WHAT IS EXPECTED: What lines below hold the string "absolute"? Copy them all.

DATA:
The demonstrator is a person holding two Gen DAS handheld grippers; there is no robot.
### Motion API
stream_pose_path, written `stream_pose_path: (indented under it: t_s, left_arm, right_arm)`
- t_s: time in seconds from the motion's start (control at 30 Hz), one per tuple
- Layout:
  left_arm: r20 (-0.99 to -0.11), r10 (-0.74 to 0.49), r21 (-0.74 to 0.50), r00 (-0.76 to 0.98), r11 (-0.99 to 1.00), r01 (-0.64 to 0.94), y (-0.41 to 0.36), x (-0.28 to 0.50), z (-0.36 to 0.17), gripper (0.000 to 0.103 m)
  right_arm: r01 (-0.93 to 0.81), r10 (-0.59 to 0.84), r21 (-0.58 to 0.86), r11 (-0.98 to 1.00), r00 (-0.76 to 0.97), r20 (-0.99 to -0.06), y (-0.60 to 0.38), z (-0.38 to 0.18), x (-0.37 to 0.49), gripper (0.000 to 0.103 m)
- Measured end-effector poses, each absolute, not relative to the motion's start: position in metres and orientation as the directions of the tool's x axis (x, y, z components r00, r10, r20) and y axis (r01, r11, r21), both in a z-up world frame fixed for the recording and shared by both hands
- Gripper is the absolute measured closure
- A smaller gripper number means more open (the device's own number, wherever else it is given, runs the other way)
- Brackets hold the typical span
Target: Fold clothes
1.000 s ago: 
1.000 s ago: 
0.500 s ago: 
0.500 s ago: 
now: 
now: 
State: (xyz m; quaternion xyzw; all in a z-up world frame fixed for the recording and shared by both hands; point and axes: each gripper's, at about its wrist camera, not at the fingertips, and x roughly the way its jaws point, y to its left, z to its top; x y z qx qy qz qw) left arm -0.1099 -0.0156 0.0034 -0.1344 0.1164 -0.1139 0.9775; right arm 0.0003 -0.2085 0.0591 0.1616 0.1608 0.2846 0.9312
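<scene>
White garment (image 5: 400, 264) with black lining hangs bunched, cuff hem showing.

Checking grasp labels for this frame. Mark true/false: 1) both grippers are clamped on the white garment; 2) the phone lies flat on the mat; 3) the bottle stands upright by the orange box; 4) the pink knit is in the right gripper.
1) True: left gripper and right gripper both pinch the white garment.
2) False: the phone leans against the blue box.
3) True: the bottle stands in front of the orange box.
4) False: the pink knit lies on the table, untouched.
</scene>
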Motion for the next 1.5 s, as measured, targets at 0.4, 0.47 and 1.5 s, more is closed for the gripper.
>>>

REPLY:
- Measured end-effector poses, each absolute, not relative to the motion's start: position in metres and orientation as the directions of the tool's x axis (x, y, z components r00, r10, r20) and y axis (r01, r11, r21), both in a z-up world frame fixed for the recording and shared by both hands
- Gripper is the absolute measured closure

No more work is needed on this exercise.